ひと息に情況の底を見抜く力を持っていなかったそのゆえに、主人公はひと度きざした疑いを、そののちの生にとって欠かせない武器に仕立て上げます。疑念を研ぎ澄ませて政治に対するという態度によって、彼は、天皇「制」を温存したのは占領権力と日本の保守層との共同作業であったことを見抜く一方で、日本共産党は天皇の責任を追及し続ける「道義」的な権利と義務とを持っていたのに、いわゆる人民戦線と人間天皇宣言の時期にその責任を捨てて転向コースの第一歩に落ち込んだということも見逃しません。

戦中派と自称する人たちの思考がともすればご自分の体験の特殊性のゆえに、自己に溺れこんだり陶酔している姿を客観視できない悲劇に陥りがちな中で、渡辺さんは特殊な中にこそ発見できる普遍的な主題を伝えるには普遍的な文体を作り出す必要があると努力なさっておいでです。(中略)
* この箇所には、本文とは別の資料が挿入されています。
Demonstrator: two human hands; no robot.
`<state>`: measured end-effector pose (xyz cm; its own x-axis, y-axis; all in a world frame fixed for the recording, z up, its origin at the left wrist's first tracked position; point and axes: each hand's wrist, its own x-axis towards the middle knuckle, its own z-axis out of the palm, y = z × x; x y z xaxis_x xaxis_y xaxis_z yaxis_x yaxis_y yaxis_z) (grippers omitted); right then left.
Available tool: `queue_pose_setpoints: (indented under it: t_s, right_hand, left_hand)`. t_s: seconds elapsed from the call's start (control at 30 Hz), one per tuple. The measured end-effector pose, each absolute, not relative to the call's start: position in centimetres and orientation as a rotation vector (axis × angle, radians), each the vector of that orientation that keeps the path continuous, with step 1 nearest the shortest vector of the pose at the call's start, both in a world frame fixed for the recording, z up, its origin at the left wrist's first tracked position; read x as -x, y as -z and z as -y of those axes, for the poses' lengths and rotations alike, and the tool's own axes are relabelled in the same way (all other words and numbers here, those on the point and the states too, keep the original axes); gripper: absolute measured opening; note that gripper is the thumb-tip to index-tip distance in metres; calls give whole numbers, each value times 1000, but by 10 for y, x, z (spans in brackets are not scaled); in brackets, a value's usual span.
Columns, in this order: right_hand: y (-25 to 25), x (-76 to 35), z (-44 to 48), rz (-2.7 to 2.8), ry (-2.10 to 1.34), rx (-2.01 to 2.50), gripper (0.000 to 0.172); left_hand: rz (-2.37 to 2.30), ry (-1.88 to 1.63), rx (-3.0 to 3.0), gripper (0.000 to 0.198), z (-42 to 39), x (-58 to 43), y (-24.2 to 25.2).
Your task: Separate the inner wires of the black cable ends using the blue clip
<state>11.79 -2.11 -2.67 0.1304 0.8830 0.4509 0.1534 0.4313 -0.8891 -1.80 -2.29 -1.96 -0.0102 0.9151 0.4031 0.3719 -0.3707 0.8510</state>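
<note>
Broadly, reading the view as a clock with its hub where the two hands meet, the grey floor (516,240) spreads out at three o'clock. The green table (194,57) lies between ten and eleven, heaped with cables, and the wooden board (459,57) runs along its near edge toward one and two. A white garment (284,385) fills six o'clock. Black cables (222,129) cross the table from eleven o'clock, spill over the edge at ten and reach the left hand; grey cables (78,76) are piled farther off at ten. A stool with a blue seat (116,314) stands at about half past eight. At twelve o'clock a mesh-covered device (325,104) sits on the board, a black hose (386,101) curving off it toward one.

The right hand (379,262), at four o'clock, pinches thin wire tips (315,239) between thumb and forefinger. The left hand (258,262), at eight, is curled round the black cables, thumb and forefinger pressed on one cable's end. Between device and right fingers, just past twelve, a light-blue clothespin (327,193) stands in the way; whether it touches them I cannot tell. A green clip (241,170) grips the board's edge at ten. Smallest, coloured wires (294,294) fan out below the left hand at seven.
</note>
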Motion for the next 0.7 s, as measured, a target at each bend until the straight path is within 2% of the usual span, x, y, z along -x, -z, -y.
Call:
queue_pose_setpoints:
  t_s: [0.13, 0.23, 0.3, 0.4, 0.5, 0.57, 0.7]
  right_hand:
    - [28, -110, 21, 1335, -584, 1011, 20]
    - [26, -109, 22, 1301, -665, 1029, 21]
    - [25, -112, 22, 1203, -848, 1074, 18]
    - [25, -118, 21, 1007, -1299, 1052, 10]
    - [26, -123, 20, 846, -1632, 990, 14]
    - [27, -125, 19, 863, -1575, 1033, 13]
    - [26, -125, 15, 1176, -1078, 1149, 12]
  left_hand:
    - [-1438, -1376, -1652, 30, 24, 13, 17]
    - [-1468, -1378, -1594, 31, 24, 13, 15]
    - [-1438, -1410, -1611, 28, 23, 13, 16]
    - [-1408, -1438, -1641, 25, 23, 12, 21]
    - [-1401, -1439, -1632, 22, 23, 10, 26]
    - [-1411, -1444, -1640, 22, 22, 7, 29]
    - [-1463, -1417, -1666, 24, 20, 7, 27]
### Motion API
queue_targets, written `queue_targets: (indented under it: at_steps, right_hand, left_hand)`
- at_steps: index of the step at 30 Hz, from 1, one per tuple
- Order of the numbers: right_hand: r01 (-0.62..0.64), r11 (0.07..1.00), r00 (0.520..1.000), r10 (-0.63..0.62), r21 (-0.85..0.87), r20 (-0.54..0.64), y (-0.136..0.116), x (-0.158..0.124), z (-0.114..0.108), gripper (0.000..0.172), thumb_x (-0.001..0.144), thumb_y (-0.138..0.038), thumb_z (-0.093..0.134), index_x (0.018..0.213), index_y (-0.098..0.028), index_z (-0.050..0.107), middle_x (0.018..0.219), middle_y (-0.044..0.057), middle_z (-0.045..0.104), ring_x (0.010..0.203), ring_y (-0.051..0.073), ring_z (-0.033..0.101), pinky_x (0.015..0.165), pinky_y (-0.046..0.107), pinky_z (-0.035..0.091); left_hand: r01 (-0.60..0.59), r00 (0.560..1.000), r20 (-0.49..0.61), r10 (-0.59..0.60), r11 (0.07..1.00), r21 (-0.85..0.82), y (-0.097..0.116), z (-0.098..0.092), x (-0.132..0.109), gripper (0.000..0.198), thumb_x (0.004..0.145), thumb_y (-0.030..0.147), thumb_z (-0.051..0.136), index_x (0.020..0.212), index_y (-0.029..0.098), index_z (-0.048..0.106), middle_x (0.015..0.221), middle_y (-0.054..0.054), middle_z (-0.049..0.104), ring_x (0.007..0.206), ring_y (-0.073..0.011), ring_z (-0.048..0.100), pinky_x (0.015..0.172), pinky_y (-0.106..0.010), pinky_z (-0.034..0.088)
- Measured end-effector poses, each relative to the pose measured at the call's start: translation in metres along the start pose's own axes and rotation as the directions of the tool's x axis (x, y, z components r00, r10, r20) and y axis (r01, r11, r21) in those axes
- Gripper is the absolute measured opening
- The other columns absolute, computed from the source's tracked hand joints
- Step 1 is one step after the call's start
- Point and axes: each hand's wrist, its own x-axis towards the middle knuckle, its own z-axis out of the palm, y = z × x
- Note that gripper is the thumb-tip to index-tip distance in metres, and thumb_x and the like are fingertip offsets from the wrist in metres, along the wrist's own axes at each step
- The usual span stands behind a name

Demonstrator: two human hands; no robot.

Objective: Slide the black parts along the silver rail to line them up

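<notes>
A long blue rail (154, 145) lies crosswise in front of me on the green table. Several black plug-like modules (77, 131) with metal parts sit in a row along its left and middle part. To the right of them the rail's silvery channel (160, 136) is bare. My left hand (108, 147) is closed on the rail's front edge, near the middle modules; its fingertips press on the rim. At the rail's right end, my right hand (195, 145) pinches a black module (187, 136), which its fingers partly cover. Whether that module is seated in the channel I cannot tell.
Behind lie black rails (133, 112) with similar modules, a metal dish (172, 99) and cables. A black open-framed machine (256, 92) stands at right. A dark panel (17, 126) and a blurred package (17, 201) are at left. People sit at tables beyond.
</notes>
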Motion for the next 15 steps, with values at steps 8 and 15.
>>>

しかし、そうであればなおのこと、新著がなぜ『砕かれた神』であって『神を砕いた』ではないのか、という疑いを私は抑えることができません。

「……と思われる」という日本の新聞社説に特有の、主体不在の表現は8・15に続く日本ジャーナリズムの欺瞞の本質に繋がっており、渡辺さんも一再ならずその無責任さがこの国の「神」を支えたことを指弾しておいでです。そうならばなぜ、渡辺さんは主体表示をお避けになるのでしょうか。

いま一つ、庶民の感性に立つ渡辺さんの創見は、天皇と天皇制とのあいだに天皇家という一項を浮かび上がらせた点にあると思います。そうであればなおのこと、手記の筆者の側についても血族といかに対するかという問題を抜きにしては共同体論は成り立たないでしょう。戦後過程を描く後継のお作にでも、こうしたささやかな疑いにご一考いただけましたら、読者としてこれにまさる光栄はございません。